DIRECTIONS FOR THIS TASK = Lines from the one containing "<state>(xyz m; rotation" through the end of the material below should be given again exactly, with no others.

PROVIDED DATA =
- - - -

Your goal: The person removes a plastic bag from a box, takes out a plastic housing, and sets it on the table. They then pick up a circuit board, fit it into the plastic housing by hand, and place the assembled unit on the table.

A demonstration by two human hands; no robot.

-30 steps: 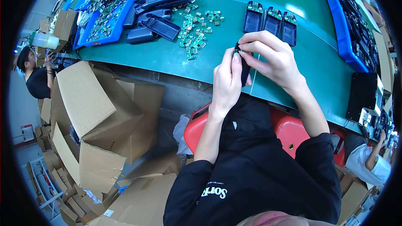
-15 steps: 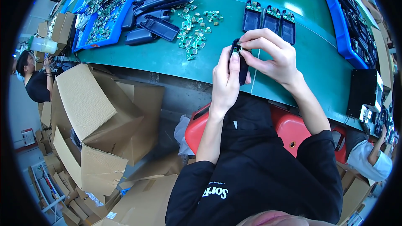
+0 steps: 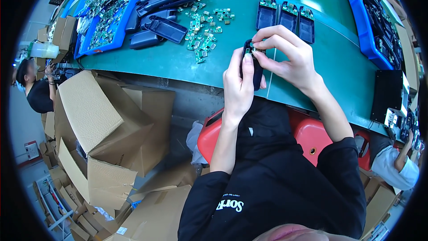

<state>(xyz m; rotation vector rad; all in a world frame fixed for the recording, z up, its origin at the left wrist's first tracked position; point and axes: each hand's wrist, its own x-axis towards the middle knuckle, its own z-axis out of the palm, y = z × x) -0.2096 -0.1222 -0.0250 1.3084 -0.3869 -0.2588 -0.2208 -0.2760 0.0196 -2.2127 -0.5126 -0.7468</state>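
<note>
My left hand (image 3: pixel 239 80) is wrapped round a dark plastic casing (image 3: pixel 257 76), held upright just over the table's near edge. With thumb and fingers pinched, my right hand (image 3: pixel 287 56) grips a small green circuit board (image 3: pixel 257 50) at the casing's top end; the fingers partly cover it. Beyond my hands, three dark casings stand in a row, each with a green board at its far end: the left casing (image 3: pixel 266 15), the middle casing (image 3: pixel 288 20) and the right casing (image 3: pixel 306 29). Loose circuit boards (image 3: pixel 205 40) lie scattered to the left.
A pile of dark casings (image 3: pixel 167 29) lies beside a blue bin (image 3: pixel 118 38) full of boards. Another blue bin (image 3: pixel 365 44) stands at the right, near a black box-shaped device (image 3: pixel 387 96). Open cardboard boxes (image 3: pixel 89 111) fill the floor at left. Other people sit at both sides.
Both hands stay at the casing's top end, with the right fingers shifted slightly over the board. The whole view has moved a little; the table items look unchanged.
</note>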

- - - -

SOLUTION TO THIS EXERCISE =
<state>(xyz m; rotation vector rad; all in a world frame fixed for the recording, z up, its origin at the left wrist's first tracked position; point and axes: each hand's wrist, its own x-axis towards the middle knuckle, its own z-axis out of the palm, y = z × x) -0.2096 -0.1222 -0.0250 1.3084 -0.3869 -0.2588 -0.2208 -0.2760 0.0196 -2.2127 -0.5126 -0.7468</state>
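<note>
My left hand (image 3: pixel 239 80) is wrapped round a dark plastic casing (image 3: pixel 257 76), held upright just over the table's near edge. With thumb and fingers pinched, my right hand (image 3: pixel 287 56) grips a small green circuit board (image 3: pixel 257 50) at the casing's top end; the fingers partly cover it. Beyond my hands, three dark casings stand in a row, each with a green board at its far end: the left casing (image 3: pixel 266 15), the middle casing (image 3: pixel 288 20) and the right casing (image 3: pixel 306 29). Loose circuit boards (image 3: pixel 205 40) lie scattered to the left.
A pile of dark casings (image 3: pixel 167 29) lies beside a blue bin (image 3: pixel 118 38) full of boards. Another blue bin (image 3: pixel 365 44) stands at the right, near a black box-shaped device (image 3: pixel 387 96). Open cardboard boxes (image 3: pixel 89 111) fill the floor at left. Other people sit at both sides.
Both hands stay at the casing's top end, with the right fingers shifted slightly over the board. The whole view has moved a little; the table items look unchanged.
</note>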

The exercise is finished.